Diesen Blick hatte sie nun verloren. Das war ihr Verlust.“
Die
1950 geborene Streeruwitz schlüpft in „Nachkommen.“ nicht in die Rolle der 20jährigen Nelia
Fehn, sondern hockt dieser als Autorin sozusagen über der Schulter oder gar
hinter der Stirn, eine Beobachterin, die sich
nicht abschütteln lässt. Nelia steht in diesem
Roman, so scheint es mir nach den ersten Seiten, unter diesem strengen und
zugleich wohlwollenden, ich möchte beinahe sagen: mütterlichen Blick, der sie
begleitet auf ihrer, wie Streeruwitz gestern Abend sagte, „Odyssee“ durch den
Literaturbetrieb, auf dem sie die eigene Mutter, die verstorbene Schriftstellerin
Dora Fehn, nicht mehr begleiten kann.
Später
trug Marlene Streeruwitz dann noch jene Passage vor, an der sich „der
Literaturbetrieb“ wohl am meisten stößt und ergötzt: Jenes Kapitel nämlich, in
dem Nelia Fehn, die für ihren ersten Roman „Die Reise einer jungen Anarchistin
durch Griechenland“ für den Deutschen Buchpreis nominiert ist, an der
Preisverleihung teilnimmt. Das Hollywoods Oscar-Verleihung nachäffende
Prozedere ist lustig und entlarvend beschrieben. Der eine oder die andere wird
sich sicher auch wiedererkennen oder wiedererkannt werden. Mich, die ich die
„Betroffenen“ nicht kenne, muss das nicht weiter
interessieren. Mich interessiert, wie am Beispiel des Literaturbetriebs
Mechanismen einer patriarchalen und kapitalistischen Ordnung entlarvt werden,
die es auch in jedem anderen kommerziellen „Betrieb“ und jeder anderen
marktkonformen Branche gibt. Einziges Unterscheidungsmerkmal der Buchbranche
ist die groß- und bildungsbürgerliche Attitüde der Protagonisten, die ihre
Privilegienpflege, Macht- und Marktstrategien mit pseudophilosophischem und
–ästhetischem Gefasel aufpeppen. Das verleiht deren Stewardessen-Träumen und
Macho-Allüren halt noch einen zusätzlichen Ekelfaktor, sozusagen – in ihrer
eigenen schwülstigen Terminologie – eine „Ästhetik des Hässlichen“, deren
Pointe es ist, dass die Entstellten sich für besonders schön halten. Ein Redner
bei der Buchpreisverleihung in „Nachkommen.“: „Er schaute sich nach den Kandidaten um. Suchte sie und sagte ihre
Namen. Bei den Frauen. Er sagte weiter Kandidat. Sie war also der Kandidat
Nelia Fehn. Sie rief ´Kandidatin.´ Der Redner verstand sie nicht. Man rief ihm
zu, dass es sich um eine junge Frau handele. Um eine Kandidatin. Der Mann
schaute verärgert. Er verstand nicht, worum es ging. Dann begriff er und
lachte. Für ihn sei das eines dieser Ärgernisse. Dass man die männliche und
die weibliche Form verwenden müsse. Er fände das unästhetisch. Die junge Dame
solle das nicht gegen sich gerichtet sehen. Es ginge um die Ästhetik der
Rhetorik. Da habe das keinen Platz. Die Frauen seien ja doch immer mitgemeint.
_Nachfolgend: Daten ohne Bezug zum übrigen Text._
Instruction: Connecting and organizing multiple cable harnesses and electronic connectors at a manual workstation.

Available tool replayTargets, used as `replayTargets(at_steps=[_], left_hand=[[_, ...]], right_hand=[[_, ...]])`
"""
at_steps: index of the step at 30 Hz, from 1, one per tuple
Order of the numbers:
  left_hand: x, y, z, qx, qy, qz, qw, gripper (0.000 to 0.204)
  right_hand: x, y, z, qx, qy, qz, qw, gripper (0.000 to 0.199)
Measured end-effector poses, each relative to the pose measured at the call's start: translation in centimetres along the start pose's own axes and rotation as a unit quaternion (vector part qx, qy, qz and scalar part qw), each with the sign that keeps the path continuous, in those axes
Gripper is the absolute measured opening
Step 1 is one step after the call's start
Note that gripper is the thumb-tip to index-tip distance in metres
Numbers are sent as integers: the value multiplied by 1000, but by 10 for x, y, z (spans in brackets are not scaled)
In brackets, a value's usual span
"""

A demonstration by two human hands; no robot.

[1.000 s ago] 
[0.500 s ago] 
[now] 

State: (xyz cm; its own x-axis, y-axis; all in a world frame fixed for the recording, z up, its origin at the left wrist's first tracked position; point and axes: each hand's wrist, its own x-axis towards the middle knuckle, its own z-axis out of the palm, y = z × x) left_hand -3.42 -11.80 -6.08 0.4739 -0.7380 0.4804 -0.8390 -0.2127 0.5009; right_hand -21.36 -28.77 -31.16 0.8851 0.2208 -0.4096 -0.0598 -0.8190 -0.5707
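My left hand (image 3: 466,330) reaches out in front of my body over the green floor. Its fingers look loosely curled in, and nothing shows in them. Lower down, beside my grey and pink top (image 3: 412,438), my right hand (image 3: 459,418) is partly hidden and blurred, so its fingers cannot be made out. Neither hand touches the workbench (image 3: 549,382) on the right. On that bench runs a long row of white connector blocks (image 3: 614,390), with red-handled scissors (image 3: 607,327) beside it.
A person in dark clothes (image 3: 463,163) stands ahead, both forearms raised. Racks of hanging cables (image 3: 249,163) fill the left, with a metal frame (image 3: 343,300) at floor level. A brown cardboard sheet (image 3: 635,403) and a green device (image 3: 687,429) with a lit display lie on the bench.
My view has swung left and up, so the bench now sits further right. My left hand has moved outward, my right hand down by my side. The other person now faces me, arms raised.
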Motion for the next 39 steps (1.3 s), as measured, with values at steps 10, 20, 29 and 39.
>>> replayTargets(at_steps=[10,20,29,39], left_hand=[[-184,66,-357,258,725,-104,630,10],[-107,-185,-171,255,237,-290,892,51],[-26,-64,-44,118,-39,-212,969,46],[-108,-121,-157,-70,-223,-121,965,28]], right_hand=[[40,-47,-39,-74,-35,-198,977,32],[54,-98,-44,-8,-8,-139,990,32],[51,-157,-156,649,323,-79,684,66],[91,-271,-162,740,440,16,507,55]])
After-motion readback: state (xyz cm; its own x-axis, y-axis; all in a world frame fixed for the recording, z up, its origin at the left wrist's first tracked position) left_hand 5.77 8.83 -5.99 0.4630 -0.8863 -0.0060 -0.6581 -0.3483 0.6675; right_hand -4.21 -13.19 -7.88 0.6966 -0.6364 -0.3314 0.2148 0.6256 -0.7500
Dann ging er. Er hatte sich aber gefangen und sich launisch und jovial an sie
gewandt.“
Die
Kaiser sind nackt. Sie merken es aber (noch) nicht (alle). Sie geben sich
weiterhin launisch und jovial. So auch gestern Abend - :
Es
war ein toller Abend mit einer klugen, schlagfertigen und schönen Königin Marlene
Streeruwitz, die vieles sagte, was zum Lachen, zum Nachdenken, zum
Kopfschütteln und zum Weitermachen anregte. Und mit einer Interviewerin Ina
Hartwig, die sich Mühe gab und Streeruwitz offensichtlich sehr schätzt, aber
gestern Abend vor allem daran mitwirkte, dass ein schaler Nachgeschmack blieb.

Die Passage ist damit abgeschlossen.